It is exactly 10 years since the Croatian army launched a massive campaign against Serbs in the Krajina region.
In the Serbian capital Belgrade, survivors, many of whom are still effectively refugees, have been marking the anniversary through a protest march to the Croatian embassy. “Operation Storm” was the culmination of several years of conflict between Serbs and Croats over Krajina, despite international efforts to broker a peace. The campaign resulted in some 200,000 people streaming across the border into neighbouring states, in the largest population movement in the Balkans crisis. The Krajina region was all but laid to waste. Most of those who fled took little with them; what they left behind was soon looted, often by the Croatian army.

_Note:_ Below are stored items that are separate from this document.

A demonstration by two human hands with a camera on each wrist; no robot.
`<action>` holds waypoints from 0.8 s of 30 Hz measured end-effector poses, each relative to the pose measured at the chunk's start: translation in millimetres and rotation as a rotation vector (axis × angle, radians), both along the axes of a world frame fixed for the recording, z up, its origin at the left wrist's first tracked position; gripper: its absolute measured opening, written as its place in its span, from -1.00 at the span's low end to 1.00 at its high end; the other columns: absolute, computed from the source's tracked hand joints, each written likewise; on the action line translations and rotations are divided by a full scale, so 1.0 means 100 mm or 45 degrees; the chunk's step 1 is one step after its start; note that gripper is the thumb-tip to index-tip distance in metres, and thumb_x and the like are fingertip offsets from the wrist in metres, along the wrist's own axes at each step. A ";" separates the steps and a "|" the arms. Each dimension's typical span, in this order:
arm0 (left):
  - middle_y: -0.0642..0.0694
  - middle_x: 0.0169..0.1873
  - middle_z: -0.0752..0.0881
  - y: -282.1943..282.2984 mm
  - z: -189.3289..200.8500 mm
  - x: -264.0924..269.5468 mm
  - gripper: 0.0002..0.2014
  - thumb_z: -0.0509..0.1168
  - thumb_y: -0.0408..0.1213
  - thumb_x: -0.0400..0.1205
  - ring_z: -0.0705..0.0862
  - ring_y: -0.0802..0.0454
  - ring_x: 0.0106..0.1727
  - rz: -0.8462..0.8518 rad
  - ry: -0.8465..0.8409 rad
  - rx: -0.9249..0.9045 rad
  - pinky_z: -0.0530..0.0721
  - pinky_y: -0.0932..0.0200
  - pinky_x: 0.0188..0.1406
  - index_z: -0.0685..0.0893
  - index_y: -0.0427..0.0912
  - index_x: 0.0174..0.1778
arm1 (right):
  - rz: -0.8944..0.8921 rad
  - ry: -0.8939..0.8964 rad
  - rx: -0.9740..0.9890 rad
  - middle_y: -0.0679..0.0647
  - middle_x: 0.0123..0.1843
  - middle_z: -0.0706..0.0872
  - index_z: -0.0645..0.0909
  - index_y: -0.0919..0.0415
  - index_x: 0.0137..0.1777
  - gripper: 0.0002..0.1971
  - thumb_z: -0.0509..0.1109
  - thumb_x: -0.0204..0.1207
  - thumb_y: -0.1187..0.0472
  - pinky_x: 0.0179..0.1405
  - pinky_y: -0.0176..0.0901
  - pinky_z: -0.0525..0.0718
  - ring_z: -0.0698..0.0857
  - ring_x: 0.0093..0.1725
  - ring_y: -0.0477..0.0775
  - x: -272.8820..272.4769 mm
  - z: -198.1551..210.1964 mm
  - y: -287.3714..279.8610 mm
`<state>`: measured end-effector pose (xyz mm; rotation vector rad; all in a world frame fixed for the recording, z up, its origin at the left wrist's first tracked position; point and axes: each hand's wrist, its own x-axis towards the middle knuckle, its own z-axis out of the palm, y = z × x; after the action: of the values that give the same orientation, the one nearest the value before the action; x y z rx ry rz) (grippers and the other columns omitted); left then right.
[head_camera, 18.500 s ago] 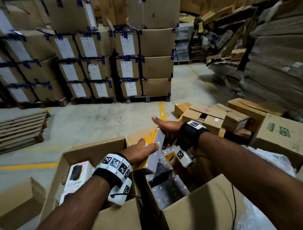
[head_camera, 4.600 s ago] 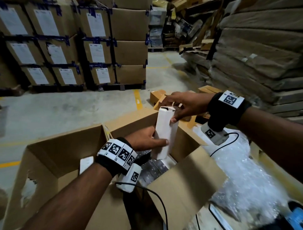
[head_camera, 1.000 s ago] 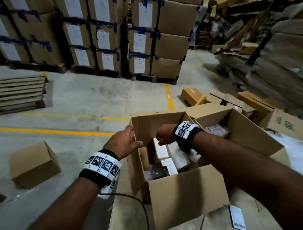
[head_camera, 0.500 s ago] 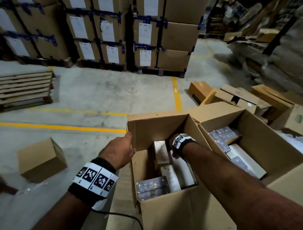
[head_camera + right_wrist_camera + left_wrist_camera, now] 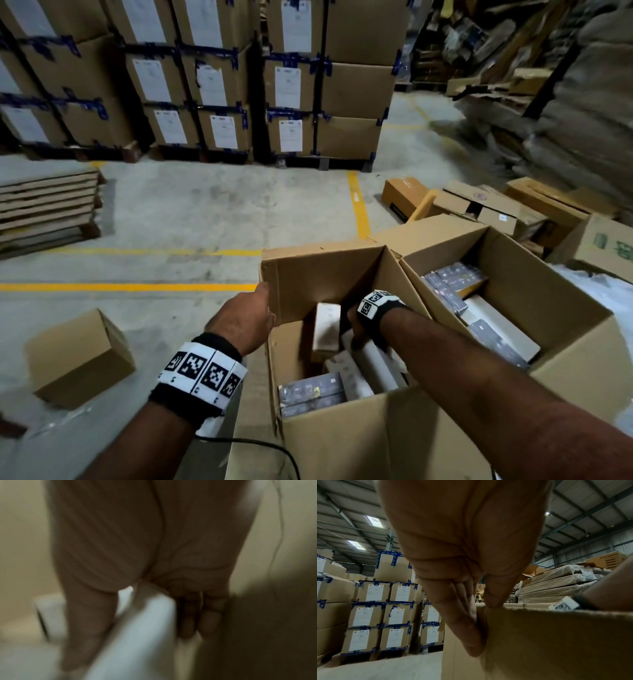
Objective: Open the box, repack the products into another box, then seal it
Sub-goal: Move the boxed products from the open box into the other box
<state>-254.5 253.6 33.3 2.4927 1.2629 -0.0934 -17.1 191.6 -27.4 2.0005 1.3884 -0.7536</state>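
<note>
A: The left hand (image 5: 245, 318) pinches the upright cardboard flap (image 5: 308, 274) of the near box (image 5: 342, 442), thumb over its top edge, straight fingers (image 5: 467, 631) flat against its matte outer face.

B: And the right hand (image 5: 356, 329)?

A: Deep inside that box, at about one o'clock from the left; thumb and fingers wrap a smooth white rectangular carton (image 5: 137, 635). The wrist view is blurred.

B: What else is packed there?

A: More white cartons (image 5: 325, 329), one upright, and glossy dark packs (image 5: 311, 394) at the six o'clock wall. At three o'clock, touching, the second open box (image 5: 575, 349) holds similar dark packs and a white carton.
</note>
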 end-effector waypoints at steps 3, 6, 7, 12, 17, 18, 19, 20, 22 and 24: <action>-0.27 0.14 0.71 0.01 0.01 0.00 -0.60 0.24 -0.22 0.65 0.67 -0.23 0.19 -0.021 0.007 -0.015 0.59 0.04 0.01 0.38 -0.16 0.40 | 0.119 -0.051 0.041 0.01 -0.29 0.81 0.71 0.08 0.07 -0.47 0.48 0.29 -0.33 -0.12 -0.07 0.73 0.75 -0.23 0.12 0.02 0.15 -0.05; -0.27 0.14 0.71 0.00 0.03 0.00 -0.59 0.23 -0.22 0.64 0.68 -0.22 0.17 -0.042 0.006 -0.006 0.60 0.05 -0.01 0.41 -0.14 0.41 | 0.171 -0.088 0.139 0.11 0.09 0.71 0.62 0.13 0.22 -0.38 0.49 0.31 -0.31 0.10 0.04 0.69 0.71 0.12 0.26 0.02 0.42 -0.10; -0.27 0.16 0.71 -0.01 0.05 0.00 -0.60 0.23 -0.22 0.64 0.67 -0.22 0.18 -0.057 0.018 0.001 0.59 0.06 0.00 0.41 -0.14 0.41 | 0.162 -0.071 0.182 0.18 0.18 0.67 0.59 0.22 0.27 -0.38 0.48 0.39 -0.25 0.17 0.01 0.64 0.66 0.22 0.28 0.02 0.57 -0.13; -0.21 0.27 0.67 -0.02 0.28 0.06 -0.63 0.22 -0.13 0.66 0.65 -0.16 0.27 -0.253 0.287 0.067 0.59 0.09 0.12 0.53 -0.14 0.37 | 0.070 -0.021 0.629 0.14 0.19 0.65 0.54 0.18 0.27 -0.46 0.44 0.47 -0.20 0.04 -0.07 0.56 0.63 0.17 0.20 0.15 1.50 -0.63; -0.15 0.28 0.66 -0.18 0.71 0.45 -0.56 0.22 0.08 0.66 0.64 -0.10 0.26 -0.406 0.232 0.215 0.61 0.07 0.23 0.55 -0.12 0.34 | -0.038 -0.065 0.973 0.02 0.04 0.60 0.54 0.19 0.19 -0.56 0.44 0.51 -0.12 -0.07 -0.09 0.52 0.59 0.00 0.10 0.45 2.21 -1.26; -0.16 0.29 0.65 -0.27 0.81 0.57 -0.55 0.21 0.09 0.66 0.63 -0.10 0.27 -0.481 0.179 0.215 0.59 0.09 0.21 0.54 -0.13 0.36 | -0.069 -0.127 1.011 -0.01 0.01 0.56 0.52 0.17 0.18 -0.57 0.44 0.51 -0.12 -0.13 -0.12 0.45 0.56 -0.04 0.08 0.54 2.28 -1.37; -0.17 0.29 0.65 -0.36 0.88 0.70 -0.54 0.20 0.09 0.67 0.62 -0.11 0.28 -0.561 0.145 0.197 0.57 0.10 0.19 0.54 -0.13 0.37 | -0.108 -0.185 1.032 -0.02 -0.02 0.54 0.50 0.14 0.16 -0.58 0.44 0.50 -0.14 -0.16 -0.13 0.41 0.54 -0.06 0.07 0.65 2.31 -1.46; -0.17 0.29 0.64 -0.49 0.94 0.84 -0.53 0.20 0.10 0.67 0.61 -0.11 0.28 -0.641 0.129 0.170 0.56 0.09 0.19 0.54 -0.14 0.38 | -0.158 -0.231 1.039 -0.01 -0.04 0.54 0.49 0.12 0.13 -0.58 0.45 0.48 -0.16 -0.17 -0.12 0.42 0.55 -0.07 0.09 0.76 2.32 -1.55; -0.17 0.29 0.65 -0.72 0.95 1.14 -0.53 0.22 0.09 0.66 0.60 -0.12 0.29 -0.758 0.129 0.128 0.54 0.09 0.19 0.56 -0.14 0.37 | -0.262 -0.294 1.039 0.03 -0.02 0.60 0.48 0.10 0.09 -0.56 0.48 0.44 -0.19 -0.17 -0.06 0.50 0.61 -0.04 0.14 0.95 2.30 -1.70; -0.19 0.27 0.66 -0.92 0.88 1.44 -0.56 0.25 0.05 0.64 0.61 -0.14 0.29 -0.835 0.126 0.123 0.54 0.09 0.17 0.59 -0.15 0.33 | -0.339 -0.341 1.014 0.07 0.08 0.66 0.48 0.12 0.16 -0.53 0.49 0.44 -0.16 -0.15 -0.09 0.50 0.63 -0.01 0.12 1.13 2.23 -1.82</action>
<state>-110.5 161.8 121.0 2.9139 0.4389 -0.3214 95.6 9.4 195.6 2.8016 1.3951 0.0146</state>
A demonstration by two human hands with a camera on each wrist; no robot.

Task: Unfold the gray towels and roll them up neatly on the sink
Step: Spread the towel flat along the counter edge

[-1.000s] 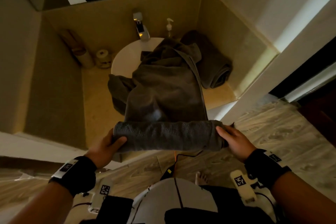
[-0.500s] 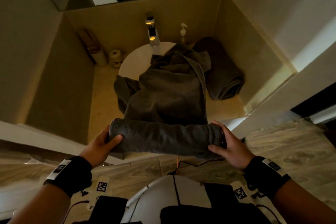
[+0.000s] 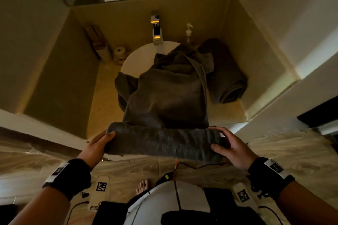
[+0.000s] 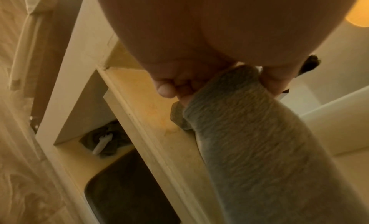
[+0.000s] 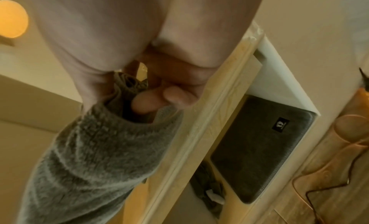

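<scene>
A gray towel [image 3: 164, 100] lies over the white round sink [image 3: 139, 56] and the beige counter [image 3: 104, 97]. Its near end is rolled into a thick tube [image 3: 162, 141] at the counter's front edge. My left hand [image 3: 99, 145] grips the tube's left end, thumb on top. My right hand [image 3: 231, 144] grips the right end, fingers curled over it. In the left wrist view the roll [image 4: 249, 140] runs away from my fingers [image 4: 165, 90]. In the right wrist view my fingers [image 5: 159, 99] press into the roll's open end [image 5: 103, 140]. A second gray towel, rolled [image 3: 225, 76], lies at the counter's right.
A faucet [image 3: 157, 31] and a soap pump [image 3: 188, 32] stand behind the sink. A toilet roll [image 3: 119, 52] and a bottle [image 3: 99, 46] sit at the back left. Walls close in both sides of the counter. A dark mat [image 5: 259, 148] lies on the shelf below.
The roll has grown thicker and moved a little forward onto the counter. Both hands shifted with it, still at its two ends.
</scene>
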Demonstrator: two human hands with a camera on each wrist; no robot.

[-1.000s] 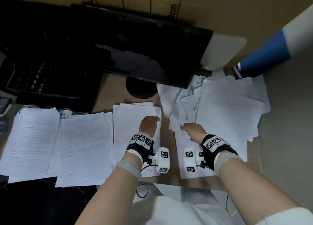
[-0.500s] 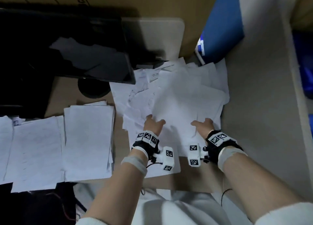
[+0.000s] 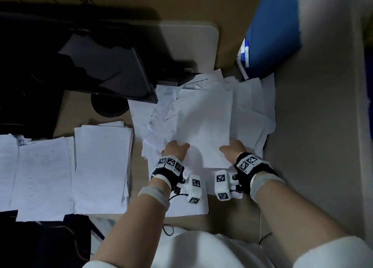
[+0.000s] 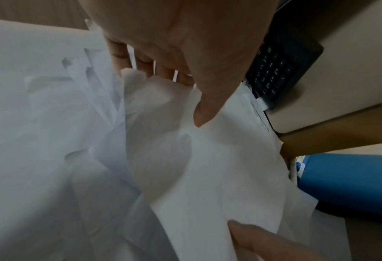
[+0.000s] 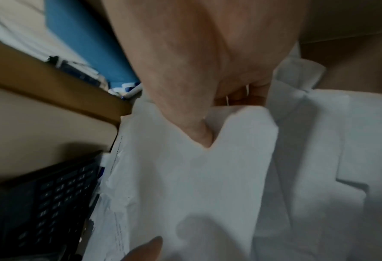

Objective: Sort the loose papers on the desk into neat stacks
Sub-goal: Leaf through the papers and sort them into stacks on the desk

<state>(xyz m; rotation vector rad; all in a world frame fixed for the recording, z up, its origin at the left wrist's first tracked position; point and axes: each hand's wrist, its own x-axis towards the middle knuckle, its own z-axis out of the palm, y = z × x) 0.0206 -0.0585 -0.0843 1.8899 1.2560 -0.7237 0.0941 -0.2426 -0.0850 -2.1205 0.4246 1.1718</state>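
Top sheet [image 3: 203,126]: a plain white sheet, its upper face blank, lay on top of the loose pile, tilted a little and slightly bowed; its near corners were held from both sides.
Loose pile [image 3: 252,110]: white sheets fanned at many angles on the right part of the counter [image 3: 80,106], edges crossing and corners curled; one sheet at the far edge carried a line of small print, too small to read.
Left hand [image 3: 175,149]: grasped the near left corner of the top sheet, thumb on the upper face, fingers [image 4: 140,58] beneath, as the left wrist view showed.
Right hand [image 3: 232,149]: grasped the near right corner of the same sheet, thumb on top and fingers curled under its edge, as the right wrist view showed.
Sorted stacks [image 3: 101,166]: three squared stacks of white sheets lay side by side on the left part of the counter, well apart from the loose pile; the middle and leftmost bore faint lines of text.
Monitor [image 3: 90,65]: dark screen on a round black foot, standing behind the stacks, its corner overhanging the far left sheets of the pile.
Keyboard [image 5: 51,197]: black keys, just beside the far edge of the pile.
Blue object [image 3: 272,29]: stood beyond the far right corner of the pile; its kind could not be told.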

The refugee population in Serbia-Montenegro now numbers some half a million. One man explains: “When we came [to Serbia] we had nothing, eight of us used to sleep on a concrete floor. Later on the neighbours came to help. Everyone gave us something. Quite frankly, when we arrived here, we did not have enough to eat. Without help we would have starved.” Another refugee says there is no going back. She adds: “I’d like something of my own, a house, a job for my husband. Not to be dependent on others to bring me clothing and food.” “Operation Storm” was over in just three days. It has been described as the biggest single act of ethnic cleansing in the Yugoslav civil war. Some 2,600 Krajina Serbs have still not been accounted for.